3.16               Where the ACCC applies for a civil penalty in relation to a breach, the operation of section 76 of the CCA means that the court will continue to have discretion to apply an appropriate penalty up to the maximum amount.

3.17               In ascertaining this amount, the court would consideration of the relevant facts of any given case, and impose a penalty that is proportionate to that conduct, making it unlikely that the maximum penalty would be imposed in every instance. In practice, the maximum amount would only be applied in the most egregious instances of non-compliance.

3.18               Based on the above factors, including the cumulative effect of the nature and severity of the civil penalties in the amendment, these penalties are not ‘criminal’ for the purposes of human rights.

3.19               For the reasons given above, the amendment is consistent with the right to a fair trial.

Conclusion

3.20               To the extent that these amendments limit the rights under Article 14 of the ICCPR, they are compatible with human rights as:

•        the increased penalty amounts are aimed at deterring non-compliance with the code, and not punitive in nature;

•        the maximum penalty amount will only be used in the most egregious instances; and

•        the imposition of high civil penalties are on industry participants who should be reasonably aware of their obligations under the code of conduct.
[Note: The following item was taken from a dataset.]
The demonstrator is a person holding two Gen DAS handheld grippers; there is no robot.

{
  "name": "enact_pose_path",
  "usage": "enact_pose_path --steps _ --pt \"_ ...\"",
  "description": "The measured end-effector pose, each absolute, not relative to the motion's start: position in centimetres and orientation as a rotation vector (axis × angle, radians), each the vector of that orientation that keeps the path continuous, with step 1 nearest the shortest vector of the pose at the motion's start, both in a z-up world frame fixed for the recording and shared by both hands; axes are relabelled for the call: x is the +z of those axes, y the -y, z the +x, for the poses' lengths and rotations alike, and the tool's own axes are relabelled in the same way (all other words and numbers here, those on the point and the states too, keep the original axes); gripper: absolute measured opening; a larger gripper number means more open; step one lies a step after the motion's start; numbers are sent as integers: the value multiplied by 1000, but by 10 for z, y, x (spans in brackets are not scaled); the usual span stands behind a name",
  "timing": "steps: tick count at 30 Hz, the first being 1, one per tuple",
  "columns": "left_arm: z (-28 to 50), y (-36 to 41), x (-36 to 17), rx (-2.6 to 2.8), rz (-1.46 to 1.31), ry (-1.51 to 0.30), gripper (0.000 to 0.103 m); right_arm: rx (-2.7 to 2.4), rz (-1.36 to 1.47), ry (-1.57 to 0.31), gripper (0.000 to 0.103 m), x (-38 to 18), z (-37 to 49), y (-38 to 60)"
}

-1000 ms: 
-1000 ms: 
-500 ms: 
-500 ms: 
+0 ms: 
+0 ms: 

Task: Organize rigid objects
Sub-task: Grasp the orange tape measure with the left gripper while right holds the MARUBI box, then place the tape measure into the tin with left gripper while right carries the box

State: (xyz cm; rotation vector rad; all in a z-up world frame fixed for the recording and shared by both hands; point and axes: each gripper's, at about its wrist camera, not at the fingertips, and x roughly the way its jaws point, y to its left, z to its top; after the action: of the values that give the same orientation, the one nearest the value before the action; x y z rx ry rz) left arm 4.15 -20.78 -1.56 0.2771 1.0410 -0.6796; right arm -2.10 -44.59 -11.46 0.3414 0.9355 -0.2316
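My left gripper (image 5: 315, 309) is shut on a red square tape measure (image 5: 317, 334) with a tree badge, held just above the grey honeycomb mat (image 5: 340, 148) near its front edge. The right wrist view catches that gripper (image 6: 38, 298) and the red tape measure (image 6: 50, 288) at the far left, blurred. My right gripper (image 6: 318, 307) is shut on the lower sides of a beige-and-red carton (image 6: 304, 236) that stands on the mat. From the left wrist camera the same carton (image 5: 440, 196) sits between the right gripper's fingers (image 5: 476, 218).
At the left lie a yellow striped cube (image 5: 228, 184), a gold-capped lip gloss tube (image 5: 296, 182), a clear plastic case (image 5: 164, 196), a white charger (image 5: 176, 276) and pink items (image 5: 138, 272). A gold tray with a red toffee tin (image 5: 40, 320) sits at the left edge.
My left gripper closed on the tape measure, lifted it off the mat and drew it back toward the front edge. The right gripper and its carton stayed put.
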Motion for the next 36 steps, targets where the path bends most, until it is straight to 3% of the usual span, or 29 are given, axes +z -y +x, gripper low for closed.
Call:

Amendments to Schedule 4 - Modification power

3.21               Schedule 4 to the Bill, as amended, is compatible with the human rights and freedoms recognised or declared in the international instruments listed in section 3 of the Human Rights (Parliamentary Scrutiny) Act 2011 .

Overview

3.22               Schedule 4 to the Bill, as amended, amends Schedule 5 to the Coronavirus (Measures No. 2) Act to provide a temporary mechanism to change arrangements for meeting information and documentary requirements under Commonwealth legislation, in response to circumstances relating to the Coronavirus. In particular, social distancing measures are expected to cause difficulties with meeting information and documentary requirements, including signature, witnessing and production of documents.

3.23               Under this mechanism, a responsible Minister may determine that provisions in Commonwealth legislation containing particular information or documentary requirements are varied, do not apply or that another provision specified in the determination applies, for a specified time period. The mechanism must not be exercised by a responsible Minister unless the Minister is satisfied that the determination is in response to circumstances relating to the Coronavirus.
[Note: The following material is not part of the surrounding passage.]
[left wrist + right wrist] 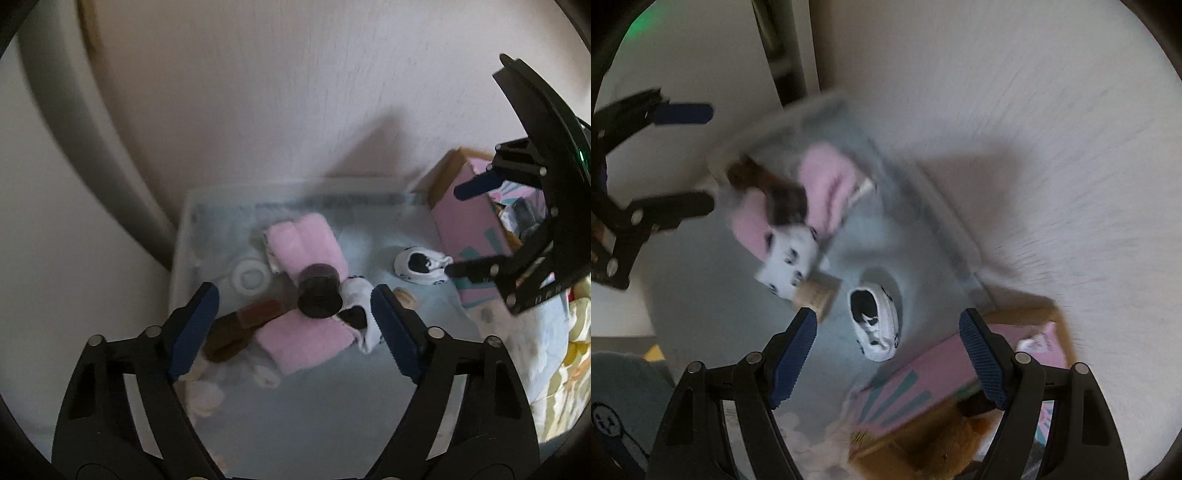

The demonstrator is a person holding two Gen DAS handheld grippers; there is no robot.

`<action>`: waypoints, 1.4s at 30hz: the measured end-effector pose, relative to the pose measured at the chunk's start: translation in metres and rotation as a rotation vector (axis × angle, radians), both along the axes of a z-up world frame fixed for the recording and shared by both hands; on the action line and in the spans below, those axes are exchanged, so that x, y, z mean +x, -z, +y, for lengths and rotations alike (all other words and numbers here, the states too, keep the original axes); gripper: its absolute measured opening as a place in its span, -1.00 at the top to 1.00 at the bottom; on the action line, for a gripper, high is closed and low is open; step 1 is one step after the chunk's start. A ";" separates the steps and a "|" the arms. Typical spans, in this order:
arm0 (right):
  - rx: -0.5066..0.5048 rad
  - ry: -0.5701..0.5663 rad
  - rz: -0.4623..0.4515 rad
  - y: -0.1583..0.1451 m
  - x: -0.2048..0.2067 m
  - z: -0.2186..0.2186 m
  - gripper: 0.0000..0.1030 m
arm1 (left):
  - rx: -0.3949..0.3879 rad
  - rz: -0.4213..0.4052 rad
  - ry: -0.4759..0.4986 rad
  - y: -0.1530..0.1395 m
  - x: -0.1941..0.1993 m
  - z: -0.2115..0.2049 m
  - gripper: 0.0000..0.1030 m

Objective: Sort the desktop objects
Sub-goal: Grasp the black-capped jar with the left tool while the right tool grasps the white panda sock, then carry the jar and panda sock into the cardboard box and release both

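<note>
In the left wrist view a shallow clear tray (183, 236) with a pale blue floor holds a heap. In it are two pink folded cloths (306, 243), a dark bottle (319, 295), a brown bottle (240, 325) lying flat, and a white sock with black patches (360, 317). My left gripper (295, 328) hangs open over this heap, and its pads press on nothing. A rolled white-and-black sock (873, 325) lies apart on the blue floor. My right gripper (888, 358) is open just above it without touching. Each gripper also shows in the other's view: right gripper (472, 229), left gripper (687, 158).
A pink box (923, 380) sits in an open cardboard box (447, 166) at the tray's right end. A white round lid (251, 277) and a small tan cylinder (820, 295) also lie in the tray. A white wall stands close behind, and patterned fabric (576, 354) lies to the right.
</note>
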State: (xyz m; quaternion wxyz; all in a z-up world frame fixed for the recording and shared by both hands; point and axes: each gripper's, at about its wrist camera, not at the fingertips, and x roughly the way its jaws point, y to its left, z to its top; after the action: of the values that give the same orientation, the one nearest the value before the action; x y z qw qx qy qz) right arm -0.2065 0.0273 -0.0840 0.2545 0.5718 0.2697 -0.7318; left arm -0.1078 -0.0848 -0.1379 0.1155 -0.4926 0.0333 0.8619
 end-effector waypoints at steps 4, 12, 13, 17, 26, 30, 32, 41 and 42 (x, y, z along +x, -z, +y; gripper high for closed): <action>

3.24               The mechanism is temporary and will be repealed at the end of 31 December 2021. Any determination made under the mechanism will also cease to operate at the end of 31 December 2021.

Human rights implications

3.25               Schedule 4 to the Bill, as amended, does not engage any of the applicable rights or freedoms.

3.26               Each instrument made under the power provided for in Schedule 5 to the Coronavirus (Measures No. 2) Act, amended by Schedule 4 to the Bill, as amended, will be disallowable and will include a human rights compatibility statement assessing the impact of the instrument on human rights and freedoms.

Conclusion

3.27               Schedule 4 to the Bill, as amended, is compatible with human rights as it does not raise any human rights issues.